7 * - normally done with the CSS but, hey, there's heaps

8 * of them so we're doing it here!

9 */

10 (function init() {


12 for(var m = 0; m < movers.length; m++) {

13 movers[m].style.top = (m * 10) + 'px';

14 }


16 })();


18 /**

19 * Callback for our scroll event - just

20 * keeps track of the last scroll value

21 */

22 function onScroll() {

23 lastScrollY = window.scrollY;

24 requestTick();

25 }


27 /**

28 * Calls rAF if it's not already

29 * been done already

30 */

31 function requestTick() {

32 if(!ticking) {

33 requestAnimationFrame(update);

34 ticking = true;

35 }

36 }


38 /**

39 * Our animation callback

40 */

41 function update() {

42 var mover = null,

43 moverTop = [],

44 halfWindowHeight = window.innerHeight * 0.5,

45 offset = 0;


47 // first loop is going to do all

48 // the reflows (since we use offsetTop)

49 for(var m = 0; m < movers.length; m++) {


51 mover = movers[m];

52 moverTop[m] = mover.offsetTop;

53 }


55 // second loop is going to go through

56 // the movers and add the left class

57 // to the elements' classlist

58 for(var m = 0; m < movers.length; m++) {


60 mover = movers[m];


62 if(lastScrollY > moverTop[m] - halfWindowHeight) {

63 mover.classList.add('left');

64 } else {

65 mover.classList.remove('left');

66 }


68 }


70 // allow further rAFs to be called

71 ticking = false;

72 }


74 // only listen for scroll events

75 window.addEventListener('scroll', onScroll, false);

Our demo page after performance and rAF optimizations

If you look at our new optimized version of the demo you will see much smoother animations as you scroll up and down the page. We’ve stopped calling requestAnimationFrame indiscriminantly, we now only do it when we scroll (and we ensure there is only one call scheduled). We’ve also moved the offsetTop property lookups into one loop and put the class changes into a second loop which means that we’re avoiding the reflow-repaint problem. We’ve decoupled our events from the draw call so they can happen as often as they like and we won’t be doing unnecessary drawing.

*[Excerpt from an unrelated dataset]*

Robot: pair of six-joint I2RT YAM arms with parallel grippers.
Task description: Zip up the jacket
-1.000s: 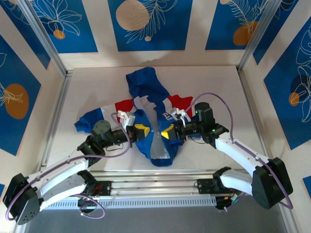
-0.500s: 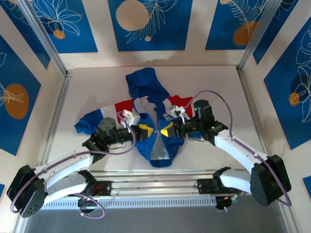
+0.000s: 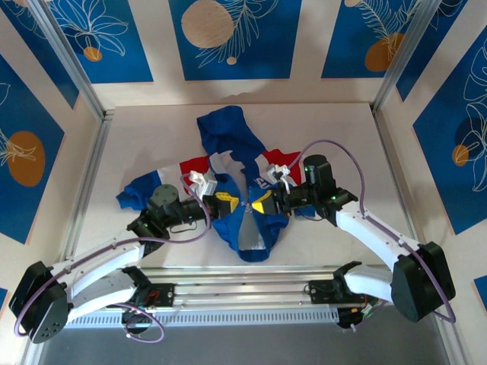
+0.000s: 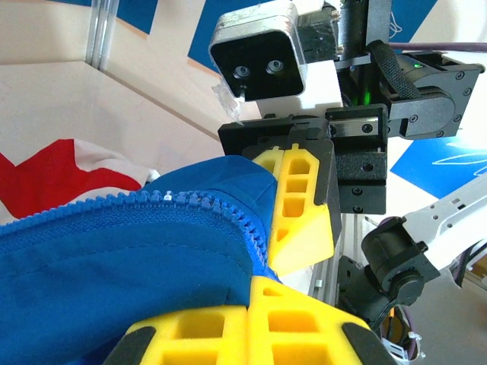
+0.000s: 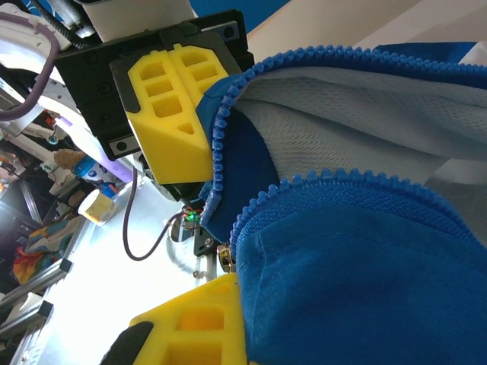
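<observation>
The jacket (image 3: 237, 171) lay near the middle of the table (image 3: 342, 129), its blue hood at 12 o'clock and its hem toward 6 o'clock, nearest my bases. One sleeve trailed out toward 9 o'clock, and red and white panels showed on both shoulders. The front gaped open, with a wedge of grey lining (image 3: 247, 228) bare below my hands.

From above, my left fingers (image 3: 226, 201) came in from 9 o'clock and my right fingers (image 3: 259, 204) from 3 o'clock. Their yellow tips sat almost nose to nose over the open front, about halfway between collar and hem.

In the left wrist view, my left fingers (image 4: 249, 315) were pressed together at 6 o'clock, pinching the blue front edge. The cloth bunched away toward 9 o'clock. The zipper teeth (image 4: 190, 199) ran along that edge, then curled down into my grip. My right fingers (image 4: 285, 190) stood just beyond at 1 o'clock, also closed, with blue cloth touching their side.

In the right wrist view, my right fingers (image 5: 202, 327) held the other front edge at 6 o'clock, with the blue panel lying over the one yellow pad I could see. A second row of teeth (image 5: 342, 186) arched from that grip toward 3 o'clock. Above it the grey mesh lining (image 5: 327, 129) showed between the two toothed edges. My left fingers (image 5: 173, 99) sat at 10 o'clock, shut on the far edge. The two rows of teeth came close together near my tips, but I could not tell whether they touched.
</observation>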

Finally we’ve switched out className for classList, which is a massive performance saver.

Of course there are other things we can do to take this further, in particular not iterating through all 800 DOM elements on each pass, but even just the changes we’ve made have given us great performance improvements.


It’s important to not only use requestAnimationFrame for your animations, but also to use it in the right way. As you can hopefully see it’s quite easy to inadvertently cause bottlenecks, but by understanding how the browser actually executes your code you can fix any problems quickly. Take some time with Chrome’s Dev Tools, especially the frame mode, and see where your animations can be improved.